Le parc de HLM de Trois-Rivières est en bon état

Le directeur général de l'Office municipal d'habitation de Trois-Rivières, Marco Bélanger, se fait rassurant quant à la pérennité du parc de logements sociaux de Trois-Rivières financé conjointement par la Société canadienne d'habitation et de logement, la Société d'habitation du Québec et la Ville de Trois-Rivières, touché comme tous les autres parc de HLM au Québec par la fin des conventions pour les Habitations à loyers modiques publics (HLM).
«Des conventions signées pour 50 ans sont en effet en voie de se terminer, explique-t-il.

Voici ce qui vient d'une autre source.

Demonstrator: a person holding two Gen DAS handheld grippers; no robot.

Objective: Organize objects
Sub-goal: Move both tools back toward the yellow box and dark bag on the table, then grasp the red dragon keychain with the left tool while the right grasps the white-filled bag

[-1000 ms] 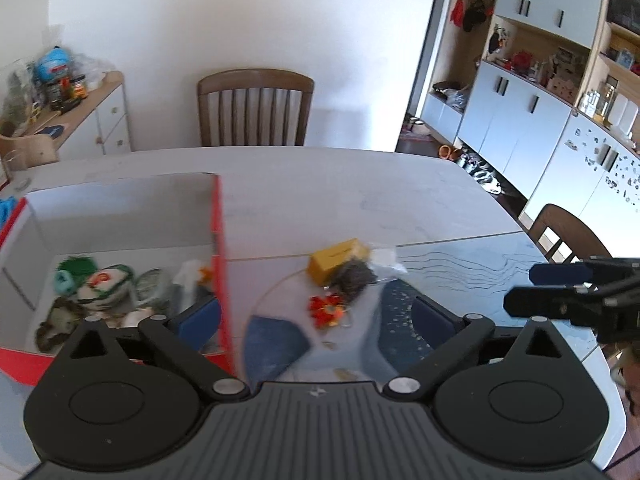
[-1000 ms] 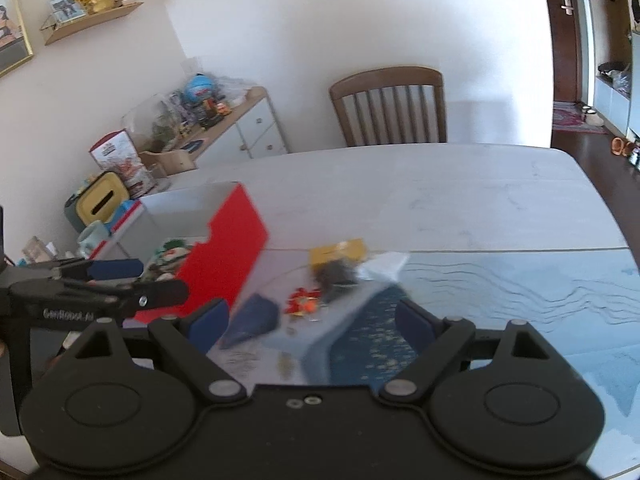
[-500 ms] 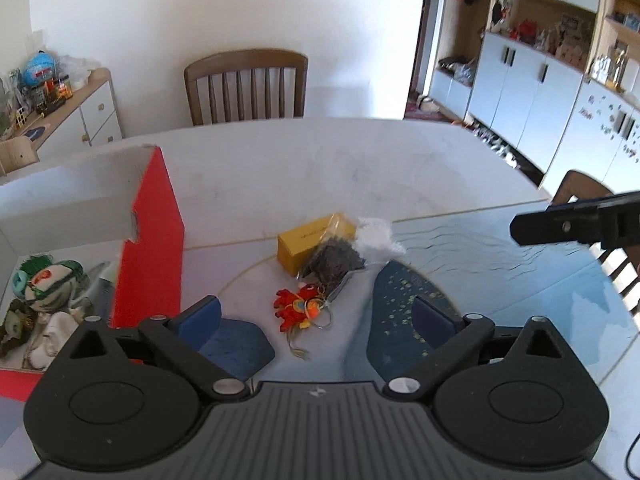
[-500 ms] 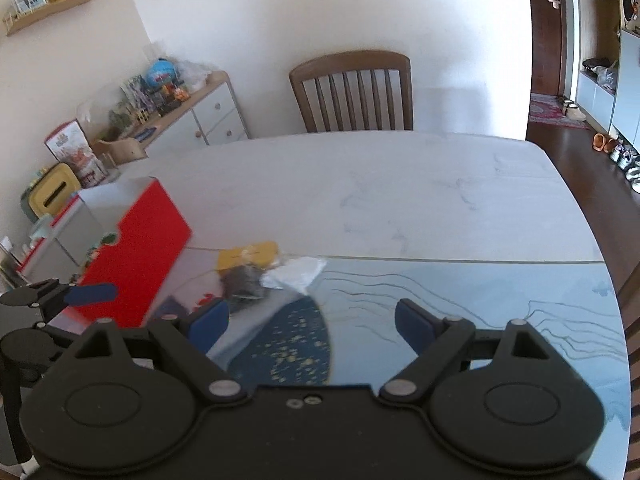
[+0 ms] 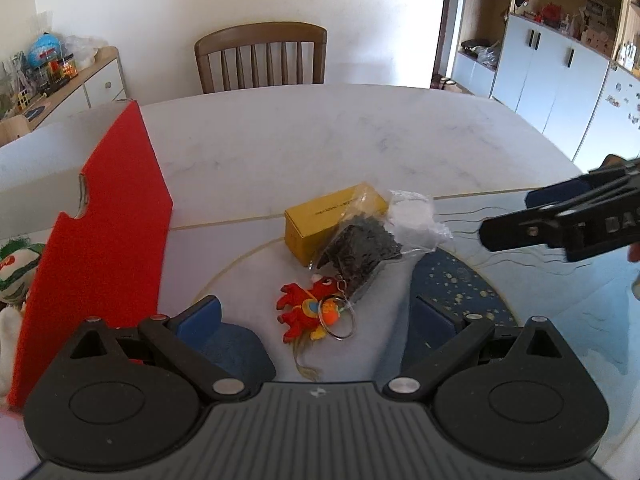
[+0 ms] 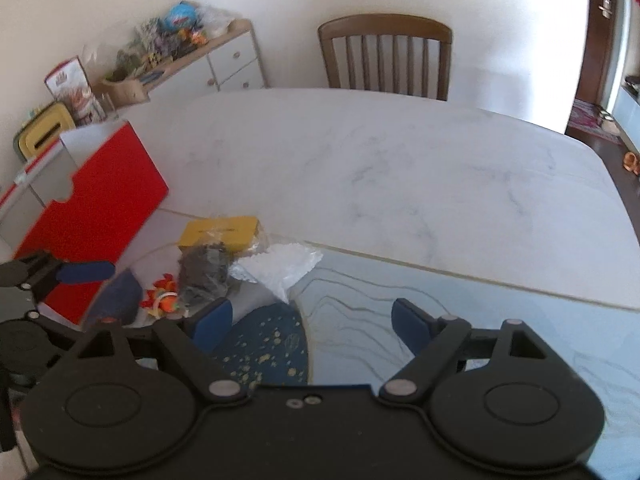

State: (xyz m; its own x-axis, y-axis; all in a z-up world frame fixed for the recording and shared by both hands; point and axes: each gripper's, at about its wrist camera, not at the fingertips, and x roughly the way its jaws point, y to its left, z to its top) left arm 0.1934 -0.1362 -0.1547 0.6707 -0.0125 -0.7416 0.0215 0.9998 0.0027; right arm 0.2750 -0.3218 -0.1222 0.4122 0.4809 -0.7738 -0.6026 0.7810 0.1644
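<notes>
Left gripper (image 5: 316, 316) low over bench (image 5: 320, 136), jaws apart, nothing between the pads. Red dragon keychain (image 5: 310, 310) lying just ahead, in the gap between the jaws. Clear bag of dark bits (image 5: 360, 246) touching keychain ring, leaning on yellow box (image 5: 320, 218) beyond. White bag (image 5: 416, 220) to the right. Red-sided box (image 5: 100, 232) left of the jaws, soft toys inside. Right gripper (image 6: 312, 320) jaws apart, empty, the same pile ahead-left.

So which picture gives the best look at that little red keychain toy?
The left wrist view: the keychain lies whole and sharp between the open jaws, ring and tassel visible. The right wrist view shows only a blurred red-orange bit at its left edge.
</notes>
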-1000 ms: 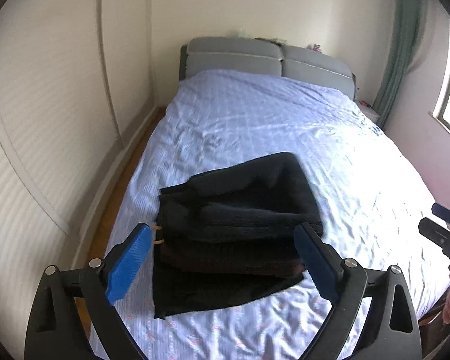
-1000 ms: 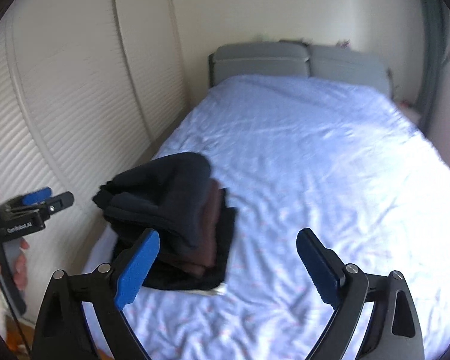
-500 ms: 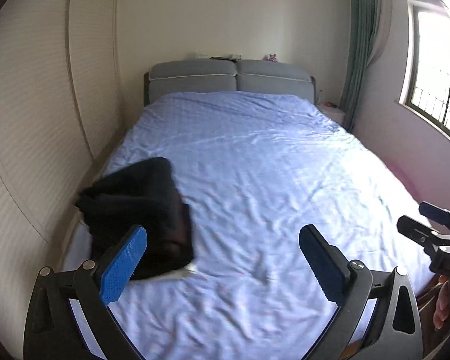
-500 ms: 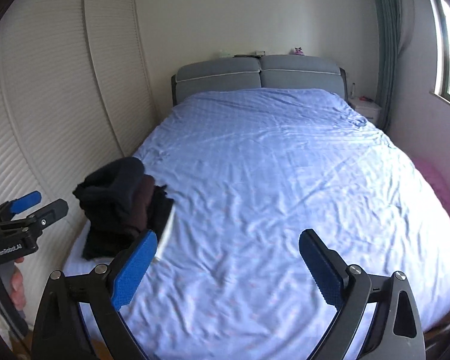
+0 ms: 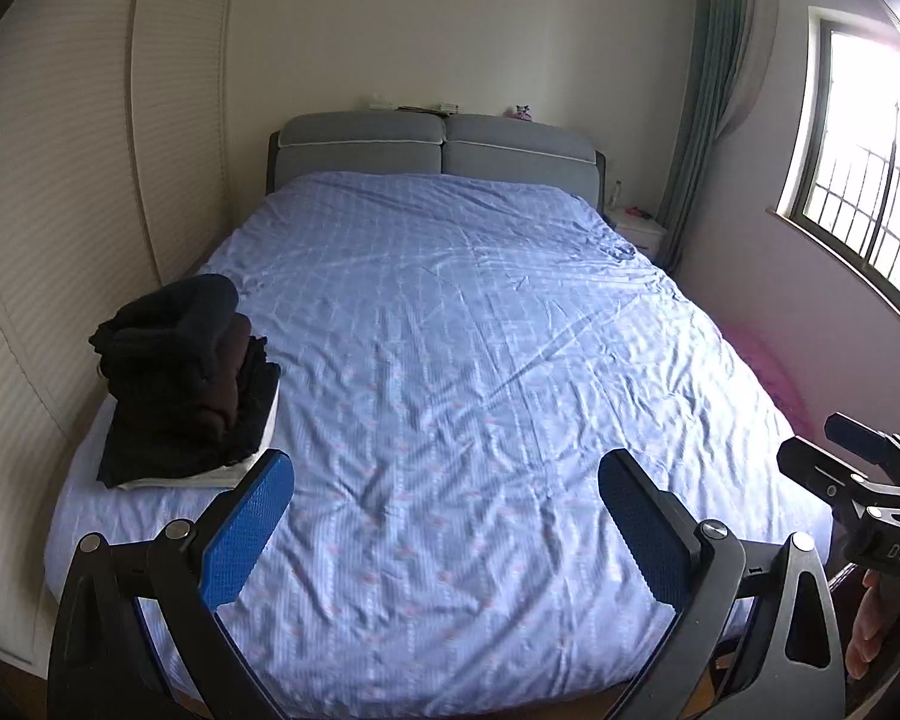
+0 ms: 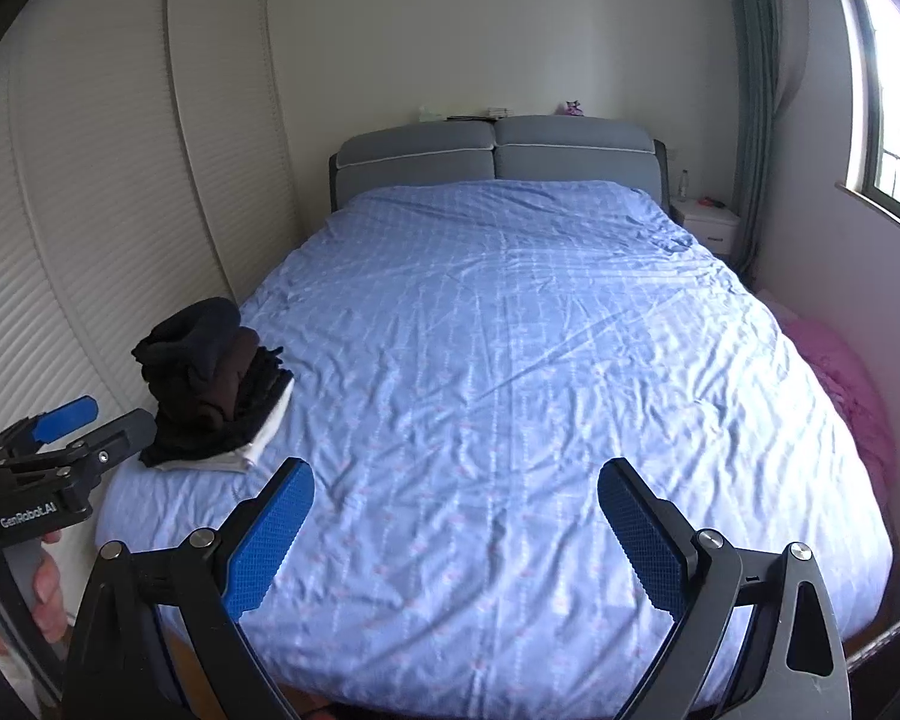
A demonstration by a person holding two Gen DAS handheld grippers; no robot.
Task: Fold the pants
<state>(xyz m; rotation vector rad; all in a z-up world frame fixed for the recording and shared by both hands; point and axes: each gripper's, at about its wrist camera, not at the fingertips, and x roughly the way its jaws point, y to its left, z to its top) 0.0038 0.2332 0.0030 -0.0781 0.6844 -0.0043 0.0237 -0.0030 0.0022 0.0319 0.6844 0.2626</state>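
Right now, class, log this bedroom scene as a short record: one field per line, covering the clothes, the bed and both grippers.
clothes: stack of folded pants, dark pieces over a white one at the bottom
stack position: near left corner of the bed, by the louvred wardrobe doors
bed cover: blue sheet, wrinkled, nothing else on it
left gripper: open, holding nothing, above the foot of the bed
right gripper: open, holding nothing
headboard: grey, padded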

Une en particulier se termine dans sept ans. Mais c'est aussi la fin des hypothèques sur nos édifices. Or, la Société d'habitation du Québec a pris des engagements très fermes vis-à-vis du parc de HLM québécois. Le HLM public qui constitue la majorité de notre parc de logements est financé à 59 % par la SCHL, à 31 % par la SHQ et à 10 % par la Ville de Trois-Rivières. Étant donné les engagements de la SHQ, il n'y aura pas d'impact sur les locataires.»
Mais cela dit, l'office d'habitation qui a vu venir la fin des conventions a depuis 2009 accéléré la rénovation de son parc de logements afin de profiter des sommes d'argent toujours disponibles autant à Ottawa qu'à Québec, de façon à remettre ses vieux immeubles à niveau.
«On veut s'assurer qu'à la fin des conventions, nous aurons des immeubles impeccables, clairs d'hypothèques, poursuit M. Bélanger. C'est ce qui explique ce qu'on est en train de faire dans le secteur Adélard-Dugré, ce qu'on a commencé dans Jean-Nicolet et ce qu'on a réalisé dans Sainte-Cécile. C'est comme ça dans tout notre parc immobilier et ce n'est pas terminé. De cette façon, nous aurons préservé notre patrimoine pour encore 25 à 30 ans. À ce moment-là, avec les loyers de nos locataires et l'aide du Québec, on va arriver à conserver nos gens dans les logements sociaux», de conclure M. Bélanger d'un ton rassurant.